Greetings! Happy Halloween! And apologies for the long interval between newsletters. Further apologies that this one isn't a very heavy hitter. The reason for all of it is that I was out of town for a week recently -- ever since the pandemic started, traveling is even more vexing and exhausting than it was before, and I'm fighting for my fucking life here trying to get back on some kind of track. So it goes. I went to Austin, TX, because I used to live there and haven't been back since pre-pandemic.
It's wild. Austin is a really interesting place. Here's what I noticed on this trip:
The volume and color contrast on everything are just sort of turned up. More people, more stuff, more kinetic energy...
More franchises. Austin is blessed with an incredible "food scene," and many, many, many of the restaurants that were new and just opening up when I lived there have mushroomed into gigantic franchise operations. We went to a Ramen Tatsu-Ya at South Congress and Slaughter (this is very far south and remote from the original location in north Austin), one of several franchises. There are a couple of Easy Tigers too. Just a few things I noticed.
Ugly box condos everywhere. Even more of them. Austin is, if not the ugly apartment complex capital of the world, a close second or third to Dallas or Houston. Previously quiet and "undeveloped" areas are now covered with big, hideous condo developments.
Everyone and everything I care about/am involved in has spun out to farther and farther reaches of the city -- the center is too molten, nobody can afford to even get close to it anymore. So that when I was there I was renting in Travis Heights and on the east side, but now most people are far south or far north. (North/South is the most important Austin axis, because the city has not invested at all in adapting infrastructure to the feverishly growing population, and traffic on the two major north-south arteries, Mopac and I-35, gets even more unmanageable and disruptive every year).
In spite of this and all the other horrible, intractable problems with the city that I haven't even mentioned... it's still fucking great. The vibes are still good. The food is still amazing. Time moves differently. The "porch culture" is still welcoming and fun. (The downside: it's VERY easy to be an alcoholic, to drink constantly... everyone's always socializing, the weather's always beautiful. Catch me in the morning.)

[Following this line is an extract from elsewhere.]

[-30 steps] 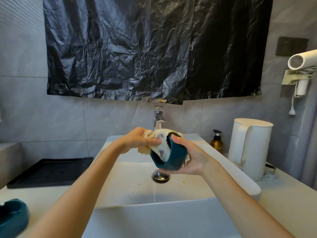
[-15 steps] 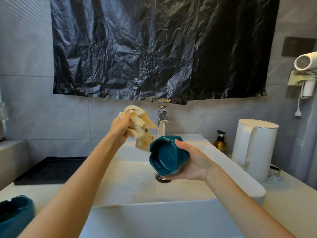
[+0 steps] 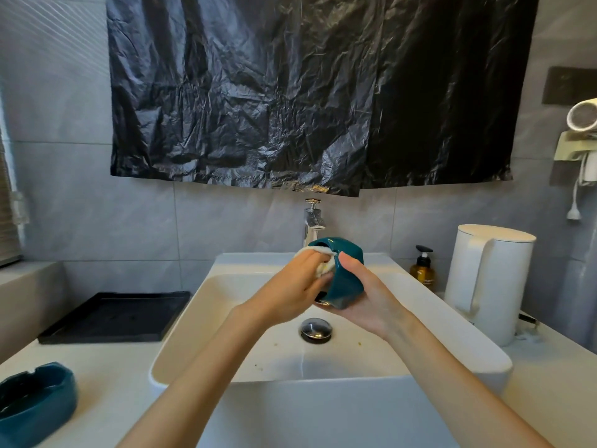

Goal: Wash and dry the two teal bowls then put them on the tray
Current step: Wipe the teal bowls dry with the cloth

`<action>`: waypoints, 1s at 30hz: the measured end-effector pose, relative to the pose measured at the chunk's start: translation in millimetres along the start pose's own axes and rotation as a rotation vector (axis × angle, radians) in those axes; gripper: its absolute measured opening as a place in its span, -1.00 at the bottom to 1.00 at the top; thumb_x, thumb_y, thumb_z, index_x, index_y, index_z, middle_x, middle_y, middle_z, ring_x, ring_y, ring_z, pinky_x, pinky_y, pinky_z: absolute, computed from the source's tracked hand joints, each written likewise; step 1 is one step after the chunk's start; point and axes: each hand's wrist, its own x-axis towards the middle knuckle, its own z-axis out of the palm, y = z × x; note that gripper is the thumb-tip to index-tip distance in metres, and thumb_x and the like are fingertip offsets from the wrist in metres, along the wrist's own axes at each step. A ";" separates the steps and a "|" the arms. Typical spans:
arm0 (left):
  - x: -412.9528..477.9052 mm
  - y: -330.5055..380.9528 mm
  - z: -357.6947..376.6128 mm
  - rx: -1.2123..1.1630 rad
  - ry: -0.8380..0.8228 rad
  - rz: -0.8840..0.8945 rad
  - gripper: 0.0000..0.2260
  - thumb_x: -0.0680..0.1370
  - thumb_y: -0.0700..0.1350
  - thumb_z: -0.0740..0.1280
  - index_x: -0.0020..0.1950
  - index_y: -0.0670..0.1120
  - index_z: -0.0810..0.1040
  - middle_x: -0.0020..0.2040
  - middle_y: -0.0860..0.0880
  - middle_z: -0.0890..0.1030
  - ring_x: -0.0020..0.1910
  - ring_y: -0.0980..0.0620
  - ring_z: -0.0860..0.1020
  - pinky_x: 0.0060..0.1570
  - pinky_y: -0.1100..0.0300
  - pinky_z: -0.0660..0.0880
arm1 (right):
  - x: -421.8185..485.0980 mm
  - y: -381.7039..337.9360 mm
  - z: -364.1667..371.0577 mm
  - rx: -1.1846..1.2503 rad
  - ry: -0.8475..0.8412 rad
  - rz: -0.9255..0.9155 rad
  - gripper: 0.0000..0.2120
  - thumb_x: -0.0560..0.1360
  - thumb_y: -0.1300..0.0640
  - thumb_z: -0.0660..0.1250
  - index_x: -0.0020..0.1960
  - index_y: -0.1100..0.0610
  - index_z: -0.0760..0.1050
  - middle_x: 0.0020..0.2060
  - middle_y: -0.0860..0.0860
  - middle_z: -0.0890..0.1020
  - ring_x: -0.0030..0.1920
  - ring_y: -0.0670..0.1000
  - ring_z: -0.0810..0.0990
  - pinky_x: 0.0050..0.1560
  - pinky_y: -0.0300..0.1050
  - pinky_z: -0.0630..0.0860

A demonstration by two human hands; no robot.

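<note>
Over the white sink [image 3: 226,305] my right hand [image 3: 365,295] grips a teal bowl [image 3: 344,279] tipped on its side, thumb on its rim. My left hand [image 3: 290,292] holds a pale yellow cloth [image 3: 323,263] and presses it into the bowl's mouth; most of the cloth is hidden by the hand. A second teal bowl [image 3: 35,402] sits upright on the counter at the lower left. The black tray [image 3: 116,315] lies on the counter left of the sink with nothing on it.
A chrome tap [image 3: 312,221] stands behind the bowl, and the drain plug [image 3: 316,329] is below it. Right of the sink are an amber pump bottle [image 3: 422,270] and a white kettle [image 3: 491,279]. Black plastic sheet covers the wall above.
My left hand, raised with the cloth half a second ago, has come back down and pushed the cloth into the bowl. The bowl has turned a little in my right hand.
</note>
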 end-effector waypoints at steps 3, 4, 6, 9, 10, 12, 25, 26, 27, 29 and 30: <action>5.3 9.2 0.7 0.050 -0.048 -0.043 -0.78 0.67 -0.02 0.00 0.17 -0.07 0.36 0.15 0.00 0.39 0.07 0.07 0.39 -0.24 0.44 0.43 | -1.0 0.2 -3.8 -0.029 -0.021 -0.015 -0.74 0.38 0.08 0.33 0.06 0.08 0.53 -0.06 0.14 0.64 0.03 0.11 0.58 0.11 0.09 0.54; 8.0 10.7 3.1 0.063 -0.062 -0.072 -0.78 0.67 -0.05 -0.02 0.14 -0.09 0.36 0.13 -0.04 0.41 0.07 0.04 0.40 -0.14 0.40 0.44 | -1.1 0.3 -4.4 -0.060 -0.028 -0.025 -0.74 0.37 0.08 0.32 0.05 0.07 0.52 -0.10 0.11 0.66 0.00 0.08 0.59 0.07 0.06 0.56; 10.1 12.7 6.6 0.011 -0.129 -0.156 -0.73 0.67 -0.08 -0.03 0.24 -0.12 0.36 0.20 -0.11 0.46 0.15 -0.03 0.44 0.11 0.21 0.46 | 0.1 1.6 -4.3 -0.118 -0.037 -0.044 -0.73 0.36 0.08 0.30 0.06 0.04 0.50 -0.08 0.09 0.64 -0.01 0.06 0.59 -0.01 0.00 0.59; 10.6 10.0 9.5 -0.337 -0.246 -0.315 -0.71 0.64 -0.05 0.04 0.34 -0.04 0.31 0.29 -0.11 0.48 0.24 -0.04 0.46 0.21 0.12 0.48 | 3.4 3.1 -3.0 -0.177 -0.027 -0.071 -0.69 0.37 0.07 0.35 0.10 -0.01 0.44 0.01 0.08 0.57 0.03 0.06 0.56 -0.07 -0.04 0.62; 8.9 11.0 8.1 -0.432 -0.268 -0.337 -0.72 0.64 -0.10 0.05 0.34 -0.03 0.30 0.29 -0.11 0.48 0.24 -0.03 0.47 0.17 0.16 0.48 | 4.3 3.3 -3.3 -0.192 -0.025 -0.080 -0.66 0.37 0.10 0.40 0.11 -0.01 0.44 0.02 0.08 0.57 0.03 0.06 0.56 -0.08 -0.05 0.63; 4.6 11.2 7.1 -0.684 -0.258 -0.359 -0.74 0.63 -0.22 0.06 0.27 -0.01 0.35 0.21 -0.11 0.49 0.17 -0.01 0.48 0.12 0.18 0.47 | 5.9 3.4 -5.3 -0.213 -0.038 -0.091 -0.64 0.35 0.09 0.38 0.14 0.00 0.46 0.00 0.07 0.61 0.02 0.05 0.58 -0.07 -0.05 0.63; 10.9 -2.3 14.3 -0.166 0.107 0.002 -0.85 0.61 -0.29 0.15 0.18 -0.19 0.36 0.18 -0.07 0.41 0.13 -0.04 0.45 0.05 0.12 0.58 | -0.3 -2.6 7.6 -0.037 -0.002 -0.055 -0.74 0.46 0.06 0.32 0.14 0.05 0.49 0.02 0.14 0.59 0.09 0.13 0.54 0.11 0.11 0.52; 12.8 -0.1 9.7 -0.026 0.082 0.030 -0.86 0.61 -0.27 0.16 0.17 -0.16 0.34 0.18 -0.02 0.38 0.11 0.01 0.43 0.02 0.20 0.57 | -0.2 -4.2 9.3 -0.014 0.006 -0.065 -0.77 0.48 0.06 0.31 0.12 0.05 0.50 0.02 0.14 0.59 0.09 0.14 0.54 0.13 0.13 0.52; 14.4 1.4 4.9 0.084 0.061 0.034 -0.86 0.61 -0.25 0.17 0.17 -0.12 0.33 0.17 0.00 0.36 0.09 0.05 0.42 -0.02 0.25 0.56 | 0.1 -5.3 10.7 -0.006 0.005 -0.071 -0.77 0.48 0.05 0.31 0.12 0.05 0.50 0.03 0.15 0.59 0.10 0.14 0.54 0.16 0.14 0.50; 16.9 3.9 -2.0 0.187 0.013 0.026 -0.89 0.62 -0.22 0.16 0.13 -0.10 0.32 0.12 -0.03 0.40 0.05 0.01 0.45 -0.06 0.21 0.55 | 0.8 -5.7 11.8 -0.019 0.001 -0.074 -0.75 0.47 0.04 0.32 0.14 0.06 0.50 0.03 0.15 0.59 0.10 0.14 0.55 0.21 0.17 0.48; 17.7 4.0 -3.3 0.217 -0.021 0.013 -0.89 0.62 -0.21 0.15 0.14 -0.13 0.35 0.12 -0.06 0.44 0.04 -0.04 0.47 -0.04 0.13 0.55 | 1.0 -5.3 11.7 -0.030 0.005 -0.075 -0.74 0.46 0.04 0.32 0.13 0.06 0.50 0.02 0.15 0.60 0.09 0.14 0.55 0.22 0.17 0.48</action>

There are a lot more burners at Barking Springs. (Barton Springs is a huge pool, fed by a spring and unchlorinated, ice cold all the time, a very classic Austin institution... Barking Springs is the portion of the pool that isn't "included" in Barton Springs, separated by just some concrete and a fence, so called because you can do everything you're not allowed to do at Barton Springs -- drink, smoke, sit in an innertube with your dogs and your burner husband all day long, whatever).
Everyone, and I mean everyone, in Austin is a VVITCH these days. But only a brave minority (of which I am proudly a part) are witchy enough to go out and about in a city full of incredibly hot people with unshaven, unsightly stubbly legs.
The sociology stuff is all well and good. I'm no urban studies person. What's important to me is I stayed with my best friend from when I lived there, a woman I haven't spoken much to since I moved. A classic millenial tale, our lives simply knocked us spinning in different directions for awhile. Hard to describe the special feeling of being "back" in an older episode of life, but as a different person -- that's kind of what these long friendships are, at the end of the day, I guess. This friend is blessed with a big, echt-Austin constellation of girlfriends, one of whom was staying at the house with us a mere 12 hours or so after breaking through on DMT. Time moves differently, more leisurely, in Austin ("where adults go to retire," as my dad, an erstwhile but longtime Austin resident, puts it), and she and I had a lot of 1:1 time to talk ("integrate" as they say) and our conversations kept coming back to the same idea. The real thing, the important thing, is connection. Is it ever anything else?